▸ **INSTRUCTIONS FOR THE TASK**: Every line of the data below is to be duplicated exactly, pictures excepted.
*** Begin section ***
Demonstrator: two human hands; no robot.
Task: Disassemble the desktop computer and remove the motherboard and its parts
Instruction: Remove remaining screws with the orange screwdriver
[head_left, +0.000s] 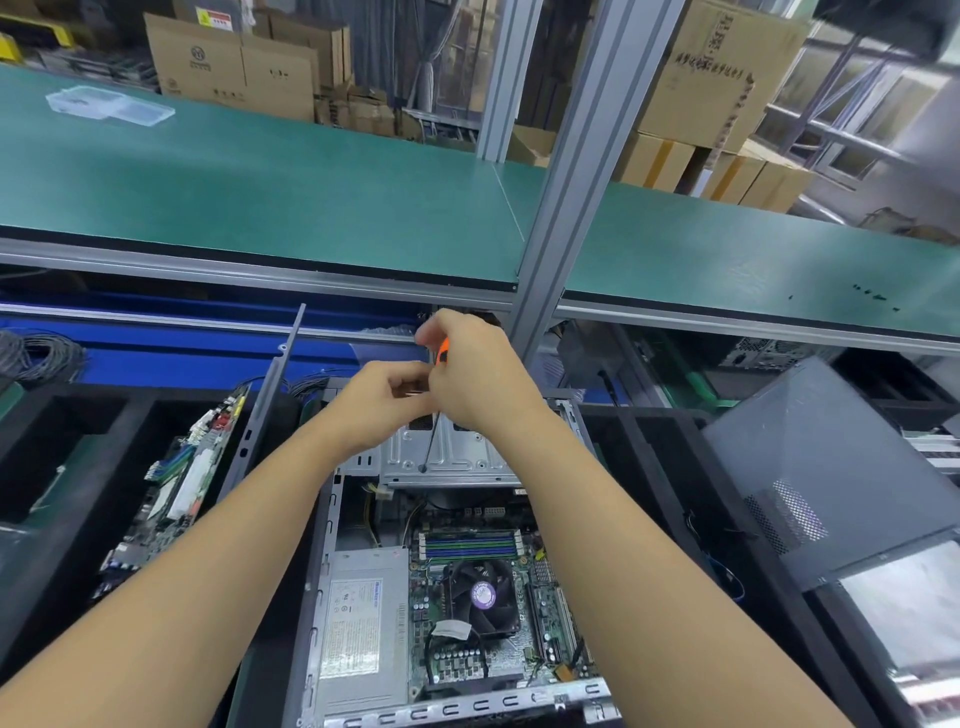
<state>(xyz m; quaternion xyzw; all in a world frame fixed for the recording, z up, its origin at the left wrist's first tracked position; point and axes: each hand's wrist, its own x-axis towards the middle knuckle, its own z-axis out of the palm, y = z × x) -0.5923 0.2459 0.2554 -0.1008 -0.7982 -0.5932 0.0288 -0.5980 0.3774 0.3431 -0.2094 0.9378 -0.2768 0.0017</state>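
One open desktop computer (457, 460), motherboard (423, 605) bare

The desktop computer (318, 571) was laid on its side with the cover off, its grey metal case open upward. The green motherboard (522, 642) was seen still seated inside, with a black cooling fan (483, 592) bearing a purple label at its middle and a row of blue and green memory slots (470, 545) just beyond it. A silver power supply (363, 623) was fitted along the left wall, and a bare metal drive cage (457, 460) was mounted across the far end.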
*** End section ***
▸ **ANSWER SECTION**:
Demonstrator: two human hands; no robot.
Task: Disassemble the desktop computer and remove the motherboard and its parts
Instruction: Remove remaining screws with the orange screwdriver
[head_left, +0.000s] 
<state>(xyz m; quaternion xyzw; all in a world frame fixed for the recording, z up, its origin at the left wrist's first tracked position; point and axes: each hand's wrist, its own x-axis towards the middle knuckle, its own z-axis out of the palm, y = z × x) -0.5923 0.2459 0.2554 -0.1008 -0.7982 -0.5932 0.0288 -0.5980 0.3774 0.3431 -0.2094 0.9378 -0.2768 0.0017</state>
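One open desktop computer (457, 460), motherboard (423, 605) bare

The desktop computer (318, 571) was laid on its side with the cover off, its grey metal case open upward. The green motherboard (522, 642) was seen still seated inside, with a black cooling fan (483, 592) bearing a purple label at its middle and a row of blue and green memory slots (470, 545) just beyond it. A silver power supply (363, 623) was fitted along the left wall, and a bare metal drive cage (457, 460) was mounted across the far end.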

The response to this exercise is now finished.